Foi ministra da Secretaria Especial de Direitos Humanos
entre 2011 e 2014, durante o governo de Dilma Rousseff
(Foto: Monique Renne/CB/D.A Press) |
A redução da maioridade penal poderá, na prática, ampliar a violência. O sistema de privação de liberdade em unidades específicas para adolescentes tem um índice de reincidência da ordem de 20%. Um número muito expressivo se observarmos que a Lei 12.594/2012, que institui o Sistema Nacional de Atendimento Socioeducativo (Sinase), nem sequer está sendo cumprida em sua plenitude porque o país não conta com unidades adequadas ao atendimento integral juvenil. Em contrapartida, o sistema carcerário para maiores de idade, que viu sua população de internos crescer 511% entre 1990 e 2012, tem taxas de reincidência no crime de mais de 70%. Portanto, colocar esses adolescentes nas delegacias e penitenciárias brasileiras é oferecê-los ao comando dos agentes do crime para o cometimento de atos mais violentos. Significa colocar à mercê de violências e crueldades quem está mais desprotegido.

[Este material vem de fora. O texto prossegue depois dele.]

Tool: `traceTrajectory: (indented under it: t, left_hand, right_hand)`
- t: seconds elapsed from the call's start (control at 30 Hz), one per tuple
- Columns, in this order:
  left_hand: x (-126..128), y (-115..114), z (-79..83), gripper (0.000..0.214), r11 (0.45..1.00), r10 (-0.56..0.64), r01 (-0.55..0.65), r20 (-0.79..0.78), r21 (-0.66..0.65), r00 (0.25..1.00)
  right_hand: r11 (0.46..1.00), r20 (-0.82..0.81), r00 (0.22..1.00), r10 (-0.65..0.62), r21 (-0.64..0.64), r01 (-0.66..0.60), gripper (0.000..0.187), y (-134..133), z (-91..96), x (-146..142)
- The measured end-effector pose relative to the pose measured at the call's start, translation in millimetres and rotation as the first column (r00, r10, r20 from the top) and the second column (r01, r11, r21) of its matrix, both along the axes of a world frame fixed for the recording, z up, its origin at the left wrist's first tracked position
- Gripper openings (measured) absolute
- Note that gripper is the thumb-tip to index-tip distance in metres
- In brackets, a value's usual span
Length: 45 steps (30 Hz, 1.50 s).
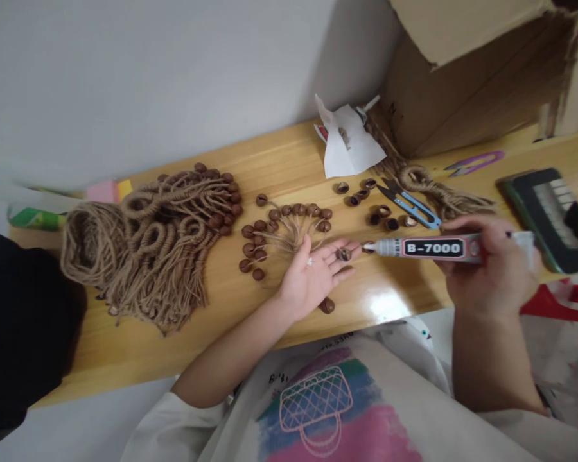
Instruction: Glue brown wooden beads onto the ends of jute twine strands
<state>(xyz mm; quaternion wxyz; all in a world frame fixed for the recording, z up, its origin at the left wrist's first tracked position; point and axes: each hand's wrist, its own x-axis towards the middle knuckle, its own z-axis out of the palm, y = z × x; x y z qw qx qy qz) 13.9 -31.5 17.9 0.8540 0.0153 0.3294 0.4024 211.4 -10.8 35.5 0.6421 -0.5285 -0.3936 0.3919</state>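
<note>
My left hand (308,276) is palm up over the table, fingers stretched out. It carries a hollow brown nutshell half (344,254) on the fingers. A small white bit shows by the thumb base. My right hand (491,263) is wrapped round a B-7000 glue tube (433,248), whose nozzle points left, just beside the shell. Another shell piece (367,246) is partly hidden behind the nozzle. Beyond my left hand, round brown nuts (298,210) on thin cords fan out. One nut (326,305) lies near my left wrist. Several hollow shells (383,210) lie farther back.
Bundled twine cords (168,256) with nuts at their ends are heaped on the left. Blue thread snips (414,205), purple snips (476,163), a twine coil (443,192), white paper (349,144) and a phone (553,218) lie right. A cardboard box (462,90) stands behind.
</note>
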Motion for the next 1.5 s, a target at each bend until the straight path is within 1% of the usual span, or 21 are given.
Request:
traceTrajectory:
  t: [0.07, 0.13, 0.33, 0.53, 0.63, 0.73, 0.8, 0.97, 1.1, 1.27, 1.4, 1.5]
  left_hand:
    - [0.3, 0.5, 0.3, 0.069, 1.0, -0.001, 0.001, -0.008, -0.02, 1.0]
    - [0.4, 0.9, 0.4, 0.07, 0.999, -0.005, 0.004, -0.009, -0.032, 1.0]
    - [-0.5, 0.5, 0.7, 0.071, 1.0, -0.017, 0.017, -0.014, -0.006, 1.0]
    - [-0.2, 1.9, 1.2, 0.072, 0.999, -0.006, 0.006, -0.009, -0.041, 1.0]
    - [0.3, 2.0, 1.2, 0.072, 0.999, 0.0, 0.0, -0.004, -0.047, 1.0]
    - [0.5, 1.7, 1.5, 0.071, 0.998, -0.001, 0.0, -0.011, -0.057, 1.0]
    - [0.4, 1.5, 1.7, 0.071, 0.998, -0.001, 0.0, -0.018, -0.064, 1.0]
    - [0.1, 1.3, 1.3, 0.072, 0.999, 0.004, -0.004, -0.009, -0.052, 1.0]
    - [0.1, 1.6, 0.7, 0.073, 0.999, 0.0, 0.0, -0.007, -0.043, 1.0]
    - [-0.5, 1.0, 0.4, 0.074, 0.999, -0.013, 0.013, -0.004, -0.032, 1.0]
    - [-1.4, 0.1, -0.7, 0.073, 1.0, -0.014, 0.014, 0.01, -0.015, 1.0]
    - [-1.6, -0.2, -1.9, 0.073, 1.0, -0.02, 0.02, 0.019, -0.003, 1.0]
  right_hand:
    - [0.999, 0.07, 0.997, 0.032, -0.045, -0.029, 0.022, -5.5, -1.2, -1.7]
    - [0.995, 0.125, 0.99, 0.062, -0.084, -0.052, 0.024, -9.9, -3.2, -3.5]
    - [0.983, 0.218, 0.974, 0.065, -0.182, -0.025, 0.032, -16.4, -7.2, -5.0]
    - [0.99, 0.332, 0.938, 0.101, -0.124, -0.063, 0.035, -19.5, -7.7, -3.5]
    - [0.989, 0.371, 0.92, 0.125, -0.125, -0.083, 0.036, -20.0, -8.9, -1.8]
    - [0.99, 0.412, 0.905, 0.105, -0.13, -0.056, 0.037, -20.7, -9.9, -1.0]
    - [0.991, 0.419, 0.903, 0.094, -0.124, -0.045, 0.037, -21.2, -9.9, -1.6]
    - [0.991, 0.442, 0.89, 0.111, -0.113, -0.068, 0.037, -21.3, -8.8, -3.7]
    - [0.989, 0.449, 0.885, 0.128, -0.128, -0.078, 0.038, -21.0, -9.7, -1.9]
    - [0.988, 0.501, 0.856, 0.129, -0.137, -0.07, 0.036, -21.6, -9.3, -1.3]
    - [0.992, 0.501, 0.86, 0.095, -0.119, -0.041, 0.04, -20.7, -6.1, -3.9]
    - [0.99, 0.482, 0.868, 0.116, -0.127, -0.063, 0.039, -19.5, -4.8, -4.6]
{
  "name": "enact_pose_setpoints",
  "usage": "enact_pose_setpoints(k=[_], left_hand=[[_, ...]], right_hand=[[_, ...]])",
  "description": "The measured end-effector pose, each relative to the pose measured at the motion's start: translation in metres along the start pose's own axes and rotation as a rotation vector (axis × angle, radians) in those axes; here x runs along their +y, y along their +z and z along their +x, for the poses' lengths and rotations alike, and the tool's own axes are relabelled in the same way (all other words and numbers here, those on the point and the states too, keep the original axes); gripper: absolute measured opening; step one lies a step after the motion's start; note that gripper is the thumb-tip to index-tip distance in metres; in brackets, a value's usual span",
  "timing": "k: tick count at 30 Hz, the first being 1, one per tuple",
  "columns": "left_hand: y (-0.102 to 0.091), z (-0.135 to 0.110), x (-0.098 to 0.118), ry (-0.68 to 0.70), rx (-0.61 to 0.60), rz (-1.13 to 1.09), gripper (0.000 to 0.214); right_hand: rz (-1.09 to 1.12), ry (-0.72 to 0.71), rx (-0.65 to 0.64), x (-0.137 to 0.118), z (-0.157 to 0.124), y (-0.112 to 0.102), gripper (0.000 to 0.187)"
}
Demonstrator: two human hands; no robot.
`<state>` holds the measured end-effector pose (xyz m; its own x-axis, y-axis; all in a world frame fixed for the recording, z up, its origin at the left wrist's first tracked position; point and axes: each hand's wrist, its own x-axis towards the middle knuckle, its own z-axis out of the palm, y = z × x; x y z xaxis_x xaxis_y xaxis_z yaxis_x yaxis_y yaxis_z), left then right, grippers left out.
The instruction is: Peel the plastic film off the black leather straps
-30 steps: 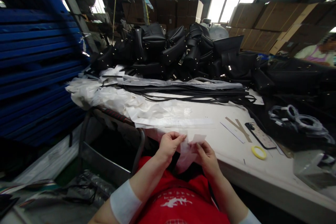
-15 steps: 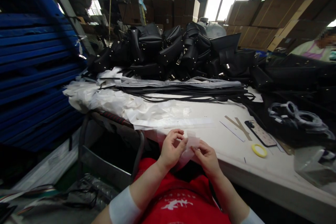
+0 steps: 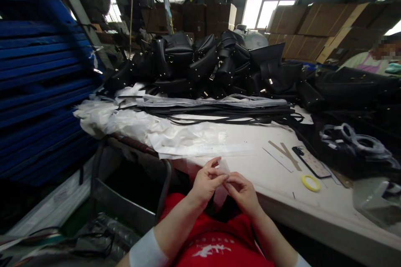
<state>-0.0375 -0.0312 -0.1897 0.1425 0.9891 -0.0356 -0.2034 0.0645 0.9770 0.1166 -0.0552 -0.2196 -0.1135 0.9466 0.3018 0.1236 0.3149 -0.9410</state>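
Note:
Both hands meet just over the front edge of the white table, in front of the red shirt. A thin, see-through whitish strip hangs from between them, its upper end showing above the fingers. My left hand is closed, thumb and fingers pinching this strip. My right hand pinches it too, its fingertips touching those of the left. Whether the strip is plastic film or thin paper I cannot tell. Beyond the hands lies a spread of similar white sheets.
Black straps lie behind the sheets, below a heap of black bags. To the right are a phone, a yellow tape roll and brown strips. A metal-framed chair stands left. Another person is far right.
My hands have come together, fingertips now touching. The strip, earlier stretched flat between them, is now bunched at the fingers. The view has tilted slightly upward.

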Motion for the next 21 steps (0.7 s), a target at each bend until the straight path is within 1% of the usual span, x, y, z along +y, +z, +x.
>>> enact_pose_setpoints(k=[3, 5, 7, 9, 10, 11, 13, 16, 17, 19, 21], left_hand=[[0.000, -0.001, 0.002, -0.033, 0.015, -0.116, 0.025], [-0.001, -0.003, 0.003, -0.065, -0.016, -0.192, 0.026], [-0.003, -0.005, 0.003, -0.107, -0.131, -0.210, 0.029], [-0.006, -0.006, 0.001, -0.129, -0.261, -0.174, 0.038], [-0.008, -0.006, -0.001, -0.122, -0.299, -0.146, 0.042], [-0.009, -0.005, -0.002, -0.106, -0.312, -0.118, 0.045], [-0.012, -0.001, -0.005, -0.062, -0.274, -0.071, 0.047], [-0.015, 0.007, -0.004, -0.024, -0.168, -0.049, 0.047], [-0.018, 0.010, -0.003, -0.018, -0.122, -0.050, 0.047], [-0.027, 0.018, 0.000, -0.008, -0.031, -0.040, 0.047], [-0.042, 0.027, 0.002, 0.014, 0.058, 0.012, 0.045]], right_hand=[[0.021, 0.018, 0.005, 0.000, 0.001, 0.002, 0.009], [0.043, 0.040, 0.013, -0.003, 0.002, 0.003, 0.012], [0.062, 0.080, 0.002, -0.007, 0.005, 0.004, 0.017], [0.077, 0.123, -0.049, -0.010, 0.009, 0.004, 0.022], [0.090, 0.142, -0.077, -0.010, 0.012, 0.005, 0.024], [0.107, 0.160, -0.105, -0.009, 0.015, 0.006, 0.026], [0.148, 0.201, -0.139, -0.003, 0.021, 0.012, 0.029], [0.164, 0.251, -0.186, 0.010, 0.032, 0.024, 0.032], [0.137, 0.242, -0.205, 0.013, 0.038, 0.028, 0.034], [0.028, 0.177, -0.245, 0.017, 0.055, 0.032, 0.035], [-0.113, 0.086, -0.299, 0.017, 0.083, 0.031, 0.031]])
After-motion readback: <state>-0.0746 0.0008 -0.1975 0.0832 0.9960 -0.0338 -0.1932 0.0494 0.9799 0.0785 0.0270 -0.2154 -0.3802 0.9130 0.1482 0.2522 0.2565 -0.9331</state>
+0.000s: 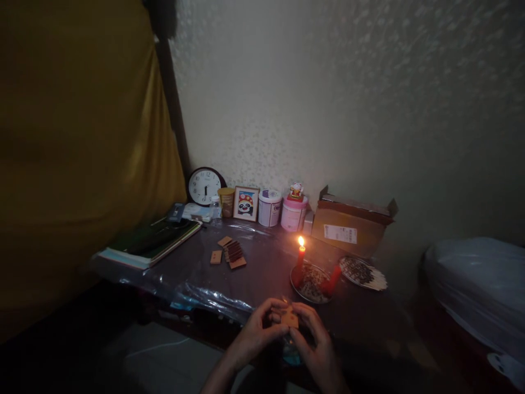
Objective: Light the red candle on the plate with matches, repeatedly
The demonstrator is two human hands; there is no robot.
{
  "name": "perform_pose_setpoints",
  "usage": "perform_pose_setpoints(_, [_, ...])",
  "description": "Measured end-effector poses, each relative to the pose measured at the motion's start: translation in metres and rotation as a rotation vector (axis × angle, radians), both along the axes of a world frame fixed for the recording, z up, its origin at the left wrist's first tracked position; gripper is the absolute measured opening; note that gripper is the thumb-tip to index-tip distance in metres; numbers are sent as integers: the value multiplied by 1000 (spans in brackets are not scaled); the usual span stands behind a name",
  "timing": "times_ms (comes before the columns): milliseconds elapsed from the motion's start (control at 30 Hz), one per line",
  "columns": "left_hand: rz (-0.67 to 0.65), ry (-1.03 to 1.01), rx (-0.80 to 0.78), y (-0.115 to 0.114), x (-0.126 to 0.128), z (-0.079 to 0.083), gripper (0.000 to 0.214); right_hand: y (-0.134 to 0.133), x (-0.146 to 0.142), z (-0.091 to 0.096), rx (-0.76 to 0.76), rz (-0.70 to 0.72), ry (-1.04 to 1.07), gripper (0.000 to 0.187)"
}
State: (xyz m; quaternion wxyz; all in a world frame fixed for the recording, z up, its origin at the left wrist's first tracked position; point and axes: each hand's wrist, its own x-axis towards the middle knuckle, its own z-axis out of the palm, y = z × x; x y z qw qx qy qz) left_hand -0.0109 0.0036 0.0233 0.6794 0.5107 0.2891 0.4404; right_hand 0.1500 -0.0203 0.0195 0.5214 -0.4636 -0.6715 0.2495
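Just off the table's front edge, my left hand (259,329) and my right hand (316,340) hold a small tan matchbox (290,319) between their fingertips. Reddish marks show on its face. Beyond my hands, a round dish (312,298) holds dark and pale bits. A lit red candle (301,261) stands upright at the dish's left side, and a second red candle (335,277) leans at its right, with no flame visible. More matchboxes (233,251) with dark brown sides lie grouped farther left; one matchbox (215,257) sits slightly apart.
A plate (348,280) of dark bits and pale sticks lies right of the candles. Along the wall stand a clock (205,186), a framed panda picture (246,204), two round tins (269,209) and an open cardboard box (348,227). Books (153,243) lie at left.
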Motion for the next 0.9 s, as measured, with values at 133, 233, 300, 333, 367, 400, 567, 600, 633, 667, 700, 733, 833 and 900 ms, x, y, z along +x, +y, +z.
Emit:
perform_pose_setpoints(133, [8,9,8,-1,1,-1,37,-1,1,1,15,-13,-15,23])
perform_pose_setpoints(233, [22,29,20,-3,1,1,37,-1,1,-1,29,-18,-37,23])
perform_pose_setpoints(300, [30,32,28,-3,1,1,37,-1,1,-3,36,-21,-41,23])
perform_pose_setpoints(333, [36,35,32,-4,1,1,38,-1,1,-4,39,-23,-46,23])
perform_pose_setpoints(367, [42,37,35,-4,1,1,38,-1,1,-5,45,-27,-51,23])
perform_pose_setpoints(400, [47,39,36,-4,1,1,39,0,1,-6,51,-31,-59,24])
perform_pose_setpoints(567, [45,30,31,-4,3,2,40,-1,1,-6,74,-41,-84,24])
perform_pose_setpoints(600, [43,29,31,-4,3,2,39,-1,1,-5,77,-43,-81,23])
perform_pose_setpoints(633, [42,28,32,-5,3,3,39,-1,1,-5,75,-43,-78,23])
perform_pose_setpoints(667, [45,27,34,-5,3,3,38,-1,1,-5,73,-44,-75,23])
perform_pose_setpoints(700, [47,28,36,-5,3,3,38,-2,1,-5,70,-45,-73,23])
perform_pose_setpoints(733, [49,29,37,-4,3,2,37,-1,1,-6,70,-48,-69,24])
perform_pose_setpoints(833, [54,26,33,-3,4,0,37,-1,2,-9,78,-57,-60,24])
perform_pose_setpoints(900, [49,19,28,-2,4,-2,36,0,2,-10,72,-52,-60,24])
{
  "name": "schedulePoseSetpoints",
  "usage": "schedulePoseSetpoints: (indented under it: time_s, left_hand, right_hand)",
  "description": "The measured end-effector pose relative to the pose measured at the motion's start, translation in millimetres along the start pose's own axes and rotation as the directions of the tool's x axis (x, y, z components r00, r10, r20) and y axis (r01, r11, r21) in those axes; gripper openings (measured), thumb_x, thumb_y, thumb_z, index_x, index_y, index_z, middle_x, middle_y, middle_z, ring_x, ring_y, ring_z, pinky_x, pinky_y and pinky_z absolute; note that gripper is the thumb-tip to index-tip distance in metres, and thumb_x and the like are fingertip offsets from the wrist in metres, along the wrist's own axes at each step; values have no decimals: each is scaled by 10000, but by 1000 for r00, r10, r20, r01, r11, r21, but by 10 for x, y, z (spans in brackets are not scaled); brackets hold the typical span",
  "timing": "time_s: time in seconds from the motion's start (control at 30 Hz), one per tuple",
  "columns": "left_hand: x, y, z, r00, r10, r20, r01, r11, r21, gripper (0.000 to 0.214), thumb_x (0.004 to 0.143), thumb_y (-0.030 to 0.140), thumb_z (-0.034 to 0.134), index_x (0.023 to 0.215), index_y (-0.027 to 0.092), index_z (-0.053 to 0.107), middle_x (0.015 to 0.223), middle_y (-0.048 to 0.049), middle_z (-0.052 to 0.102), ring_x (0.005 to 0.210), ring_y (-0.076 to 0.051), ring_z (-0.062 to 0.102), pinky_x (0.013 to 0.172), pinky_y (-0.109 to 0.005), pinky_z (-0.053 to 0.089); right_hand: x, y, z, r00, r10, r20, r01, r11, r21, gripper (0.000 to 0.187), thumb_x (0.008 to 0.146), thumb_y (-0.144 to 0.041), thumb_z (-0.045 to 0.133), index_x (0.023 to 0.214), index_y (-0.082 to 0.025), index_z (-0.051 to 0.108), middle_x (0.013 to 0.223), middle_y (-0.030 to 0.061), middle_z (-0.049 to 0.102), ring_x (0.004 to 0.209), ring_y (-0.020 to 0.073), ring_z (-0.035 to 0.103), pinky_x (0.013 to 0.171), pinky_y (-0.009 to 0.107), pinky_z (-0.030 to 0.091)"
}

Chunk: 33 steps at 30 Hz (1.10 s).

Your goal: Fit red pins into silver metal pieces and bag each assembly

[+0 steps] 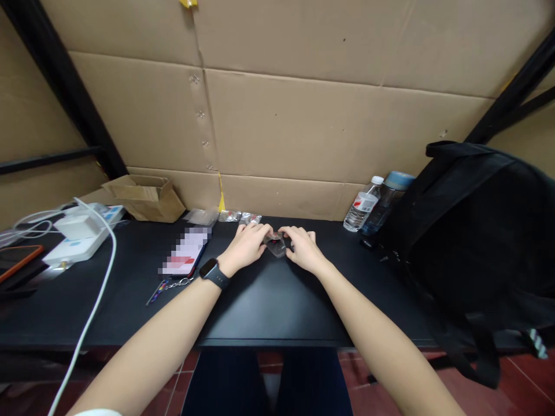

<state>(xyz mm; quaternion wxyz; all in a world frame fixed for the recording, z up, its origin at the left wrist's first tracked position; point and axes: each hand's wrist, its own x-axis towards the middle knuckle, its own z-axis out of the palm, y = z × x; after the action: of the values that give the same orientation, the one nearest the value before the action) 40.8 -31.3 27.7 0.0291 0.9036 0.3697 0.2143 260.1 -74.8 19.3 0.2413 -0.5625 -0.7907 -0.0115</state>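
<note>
A small clear plastic bag [276, 247] with something small and red in it lies between my hands on the black table [277, 312]. My left hand [247, 247], below a dark watch, pinches its left edge with thumb and fingers. From the other side my right hand [304, 248] has its curled fingers closed on the bag's right edge. What the red item inside is, I cannot make out. Just behind my left hand lie more small clear bags [250, 218] with tiny contents.
To the left are a phone [186, 254] with a chain strap, a brown paper bag [147, 196], a white power strip [82, 240] and a loose white cable [97, 294]. On the right stand a water bottle [363, 205], a blue-lidded bottle [390, 199] and a black backpack [477, 242]. Cardboard walls the back.
</note>
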Motion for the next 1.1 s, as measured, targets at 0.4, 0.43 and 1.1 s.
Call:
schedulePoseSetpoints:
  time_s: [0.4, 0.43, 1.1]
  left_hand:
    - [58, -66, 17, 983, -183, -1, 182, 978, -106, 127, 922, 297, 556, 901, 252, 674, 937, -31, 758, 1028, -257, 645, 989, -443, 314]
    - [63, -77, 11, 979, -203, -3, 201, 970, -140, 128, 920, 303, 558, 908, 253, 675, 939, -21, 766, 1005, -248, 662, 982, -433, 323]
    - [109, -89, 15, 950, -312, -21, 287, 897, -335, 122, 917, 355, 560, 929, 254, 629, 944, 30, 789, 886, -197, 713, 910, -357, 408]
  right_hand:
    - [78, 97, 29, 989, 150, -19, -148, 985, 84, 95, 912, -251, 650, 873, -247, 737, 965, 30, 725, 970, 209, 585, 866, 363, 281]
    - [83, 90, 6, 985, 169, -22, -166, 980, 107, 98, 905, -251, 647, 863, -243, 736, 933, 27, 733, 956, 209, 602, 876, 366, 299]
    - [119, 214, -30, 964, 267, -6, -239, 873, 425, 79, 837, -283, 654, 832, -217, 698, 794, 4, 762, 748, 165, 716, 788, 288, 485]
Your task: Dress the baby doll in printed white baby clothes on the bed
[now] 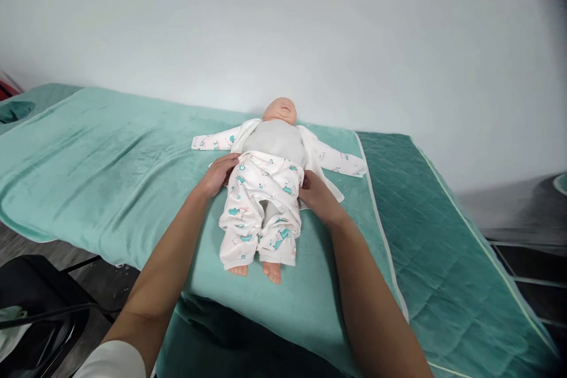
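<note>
A baby doll [280, 109] lies on its back on a light green blanket, head toward the wall and feet toward me. White printed trousers [261, 189] cover its legs up to the waist, with both bare feet showing below the cuffs. A white printed top [316, 156] is on its arms and lies spread apart, baring the grey torso [277, 140]. My left hand [220, 174] is closed at the left side of the waistband. At the right side of the waistband, my right hand [318, 195] pinches the cloth. Some fingertips are hidden behind the trousers.
The light green blanket [110, 159] covers a bed against a white wall [283, 29]. A darker green quilted cover [425, 236] shows at the right. A black chair [39, 307] stands at the lower left.
</note>
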A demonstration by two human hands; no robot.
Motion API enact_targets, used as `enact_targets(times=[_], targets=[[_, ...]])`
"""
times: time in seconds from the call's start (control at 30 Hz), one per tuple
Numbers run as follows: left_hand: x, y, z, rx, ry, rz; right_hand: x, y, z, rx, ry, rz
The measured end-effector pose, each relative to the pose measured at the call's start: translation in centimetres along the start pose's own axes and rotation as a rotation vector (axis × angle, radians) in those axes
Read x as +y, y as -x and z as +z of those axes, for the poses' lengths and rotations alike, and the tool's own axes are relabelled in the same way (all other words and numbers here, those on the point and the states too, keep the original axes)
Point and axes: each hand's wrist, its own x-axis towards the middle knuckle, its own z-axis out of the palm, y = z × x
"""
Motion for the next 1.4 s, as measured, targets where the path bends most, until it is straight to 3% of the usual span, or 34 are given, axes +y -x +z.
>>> enact_targets(times=[0.27,0.47,0.83,1.1,1.4], targets=[[0.4,0.2,-0.3,-0.195,-0.018,0.003,0.5,-0.1,0.6,0.131,-0.232,0.053],[1.2,0.9,0.1,-0.281,-0.017,0.017,0.4,0.0,0.6,0.106,-0.281,0.032],[0.9,0.6,0.2,-0.207,0.003,-0.039,1.1,-0.3,0.9,0.125,-0.332,-0.036],[1.0,0.3,0.7,-0.296,-0.071,-0.077,0.3,-0.2,1.1,0.121,-0.391,-0.014],[0.1,-0.1,2.3,-0.123,0.126,-0.063,0.0,-0.7,1.4,0.147,-0.317,-0.085]])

A defesa da redução da maioridade penal parte da premissa de que os adolescentes são os maiores responsáveis pela violência no Brasil. A realidade indica exatamente o contrário: são os adolescentes e jovens as principais vítimas da violência. A maioria dos que cometem os crimes mais violentos já ultrapassou essa faixa etária. Conforme o pesquisador Julio Jacobo afirma no Mapa da Violência 2012, as causas externas de mortalidade de crianças e adolescentes no Brasil cresceram de forma assustadora nas últimas décadas. Representavam 6,7% do total de óbitos em 1980. Passaram a 26,5%, em 2010. Os homicídios representam 22,5% do total de mortes por causas externas nessa faixa etária.
Criminalizar os adolescentes, portanto, mascara a realidade de uma nação que não tem sido capaz de salvar suas crianças e jovens da morte. A PEC 171 é uma tentativa de responsabilizar uma parcela deles por essa realidade. Não é verdade. Menos de 1% dos atentados contra a vida no Brasil são cometidos por adolescentes – apenas 0,013% dessa parcela da população. Isso significa que não são eles os principais responsáveis pelo absurdo número de mortes violentas. Significa que nossa prioridade deveria ser analisar mais profundamente as questões de segurança pública e cultura para transformar essa realidade.
Não me parece razoável que os parlamentares de hoje ainda acreditem que a legislação penal por si só resolva todos os problemas da criminalidade no Brasil, muito menos que essa seja uma abordagem correta da nossa juventude. É preciso implementar plenamente a Lei 12.594/2012, que constitui o Sistema Nacional de Atendimento Socioeducativo, e traçar estratégias para a redução da violência, observando um conjunto de medidas necessárias no âmbito da segurança pública, educação e cultura. Devemos assegurar aos adolescentes brasileiros a possibilidade de se engajar em projetos de vida baseados nos valores da solidariedade e do respeito mútuo, em que eles possam contribuir com a sociedade e estejam livres da violência.
Se é moralmente inaceitável um pai abandonar seus filhos, é antiético uma nação desistir de sua infância e juventude.